Он задремал, а когда проснулся, заявил:
– По-моему, Люси, у меня прибавляется силенок.
– Так и есть.
– Пошли домой, а маме нарвем лаванды, – радостно сказал он.
Дойдя до края поля, они оторопели при виде ждавшей их двуколки.
– Хозяйка велела отвезти вас домой, – сообщил кучер. – Забирайтесь-ка скоренько.
На обратном пути дети спели друг дружке все песни, какие вспомнили. И особенно про лаванду, снова и снова.
Реформаторам вроде Закари Карпентера повезло с катаклизмом 1830 года. Порядок, восстановившийся в Европе после великой смуты Французской революции и взлета Наполеона в Европе, был далеко не прочным. Кипение демократических сил, разбуженных французами, притихло, но вовсе не улеглось, и то в одной, то в другой стране вспыхивали восстания.
Да и рыночный бум, царивший в последние годы в Англии, внезапно прервался; урожай минувшего лета стал сущим бедствием, а пересмотр Веллингтоном «Хлебных законов» был даже не полумерой – цены на хлеб взлетели. В июне умер король, так и не достроив свой вычурный лондонский дворец, и ему наследовал добродушный брат-флотоводец, ставший королем Вильгельмом IV. А в июле прибыли новости из Франции. Французы больше десяти лет прожили при восстановленном, гнилом королевском режиме, и с них было достаточно. Они восстали. Все закончилось в считаные дни, и была установлена новая либеральная монархия. Европа же, как всегда, равнялась на Францию. Бунты вспыхнули в Италии, Польше и Германии. И в Англии, как по сигналу, тоже начались беспорядки.
Свинговские бунты, так напугавшие Англию тем августом, не затронули городов. Названные в честь некоего капитана Свинга – как позже выяснилось, никогда не существовавшего джентльмена, – они разразились на юге и востоке, по которым особенно больно ударили высокие цены на продукты питания. Бунтовщики кляли все подряд: правительство, сельскохозяйственные машины, землевладельцев. Мятежи вспыхивали неделю за неделей то в одном месте, то в другом; огромные банды бродили от деревни к деревне.

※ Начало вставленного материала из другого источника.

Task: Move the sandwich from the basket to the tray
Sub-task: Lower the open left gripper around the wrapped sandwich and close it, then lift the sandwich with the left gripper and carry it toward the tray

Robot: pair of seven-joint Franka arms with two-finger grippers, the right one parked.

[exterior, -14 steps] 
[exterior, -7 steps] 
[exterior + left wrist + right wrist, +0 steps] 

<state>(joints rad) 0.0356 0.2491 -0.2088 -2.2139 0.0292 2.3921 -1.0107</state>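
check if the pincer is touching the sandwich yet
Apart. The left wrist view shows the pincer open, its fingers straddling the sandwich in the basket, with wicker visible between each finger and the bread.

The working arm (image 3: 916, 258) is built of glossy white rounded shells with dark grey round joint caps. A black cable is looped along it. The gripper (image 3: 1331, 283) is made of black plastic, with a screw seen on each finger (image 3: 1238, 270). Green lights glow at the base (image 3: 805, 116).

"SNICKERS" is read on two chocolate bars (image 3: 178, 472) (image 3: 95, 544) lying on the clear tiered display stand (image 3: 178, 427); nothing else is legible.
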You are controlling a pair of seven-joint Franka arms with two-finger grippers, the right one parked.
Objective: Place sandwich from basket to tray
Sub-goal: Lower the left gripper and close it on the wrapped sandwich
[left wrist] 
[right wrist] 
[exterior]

Однако Карпентера тот год наполнил растущим возбуждением. В первые месяцы он был захвачен развитием событий на севере Англии, где было сделано несколько попыток объединить организации мелких производителей и рабочих в союзы, способные лоббировать свои интересы и диктовать их высшему классу. Цели этих новоиспеченных союзов оставались неясными. «То, что люди объединяются вообще и делают это упорядоченно, означает одно: грядущие перемены», – рассудил Карпентер.
Но его подлинный душевный подъем совпал с выборами, на которые он пошел летом со своим новым соратником Боктоном. После кончины короля и восхождения на трон преемника всегда назначались выборы. Вот Веллингтон их и устроил. Событие было не столь и важным, так как за большинство мест не шло никакой борьбы. Но для Карпентера и Боктона дела обстояли иначе. Представительство от Сент-Панкраса оспорили. Борьбу повел обходительный юрист, поддержанный джентльменами из приходского совета. Неожиданная кандидатура угрюмого тори Боктона, стоявшего на виговской платформе реформ, выглядела неуместной.